═════ Information shown

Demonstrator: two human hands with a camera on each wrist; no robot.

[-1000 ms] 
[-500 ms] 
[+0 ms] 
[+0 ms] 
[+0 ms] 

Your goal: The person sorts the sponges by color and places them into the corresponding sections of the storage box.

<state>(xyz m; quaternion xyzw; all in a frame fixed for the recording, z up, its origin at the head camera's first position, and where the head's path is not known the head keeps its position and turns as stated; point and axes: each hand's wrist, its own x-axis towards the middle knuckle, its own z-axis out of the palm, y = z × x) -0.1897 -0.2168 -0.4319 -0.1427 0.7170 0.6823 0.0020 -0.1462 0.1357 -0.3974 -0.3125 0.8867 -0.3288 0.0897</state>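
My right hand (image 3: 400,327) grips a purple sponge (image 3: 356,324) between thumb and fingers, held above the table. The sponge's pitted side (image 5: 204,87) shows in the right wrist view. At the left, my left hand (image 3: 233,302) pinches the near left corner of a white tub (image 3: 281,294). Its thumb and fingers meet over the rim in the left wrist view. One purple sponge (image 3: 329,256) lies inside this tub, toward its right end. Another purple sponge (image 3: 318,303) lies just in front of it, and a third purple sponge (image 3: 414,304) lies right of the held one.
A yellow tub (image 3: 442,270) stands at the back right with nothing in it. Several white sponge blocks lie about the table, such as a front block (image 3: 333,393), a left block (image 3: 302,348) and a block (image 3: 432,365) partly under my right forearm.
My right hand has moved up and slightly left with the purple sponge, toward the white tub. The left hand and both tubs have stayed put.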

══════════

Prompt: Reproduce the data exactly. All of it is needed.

Task output:
Demonstrator: two human hands with a camera on each wrist; no robot.

[-1000 ms] 
[-500 ms] 
[+0 ms] 
[+0 ms] 
[+0 ms] 

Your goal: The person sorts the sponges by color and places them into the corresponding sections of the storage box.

<state>(xyz m; quaternion xyzw; all in a frame fixed for the recording, z up, its origin at the head camera's first position, and where the head's path is not known the head keeps its position and turns as stated; point and axes: each hand's wrist, its own x-axis towards the middle knuckle, its own z-axis out of the palm, y = z × x) -0.1897 -0.2168 -0.4319 -0.1427 0.7170 0.6823 0.0020 -0.1462 0.1357 -0.3974 -0.3125 0.8867 -0.3288 0.0897</state>
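My right hand (image 3: 400,327) grips a purple sponge (image 3: 356,324) between thumb and fingers, held above the table. The sponge's pitted side (image 5: 204,87) shows in the right wrist view. At the left, my left hand (image 3: 233,302) pinches the near left corner of a white tub (image 3: 281,294). Its thumb and fingers meet over the rim in the left wrist view. One purple sponge (image 3: 329,256) lies inside this tub, toward its right end. Another purple sponge (image 3: 318,303) lies just in front of it, and a third purple sponge (image 3: 414,304) lies right of the held one.
A yellow tub (image 3: 442,270) stands at the back right with nothing in it. Several white sponge blocks lie about the table, such as a front block (image 3: 333,393), a left block (image 3: 302,348) and a block (image 3: 432,365) partly under my right forearm.
My right hand has moved up and slightly left with the purple sponge, toward the white tub. The left hand and both tubs have stayed put.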

Output for the exercise is now complete.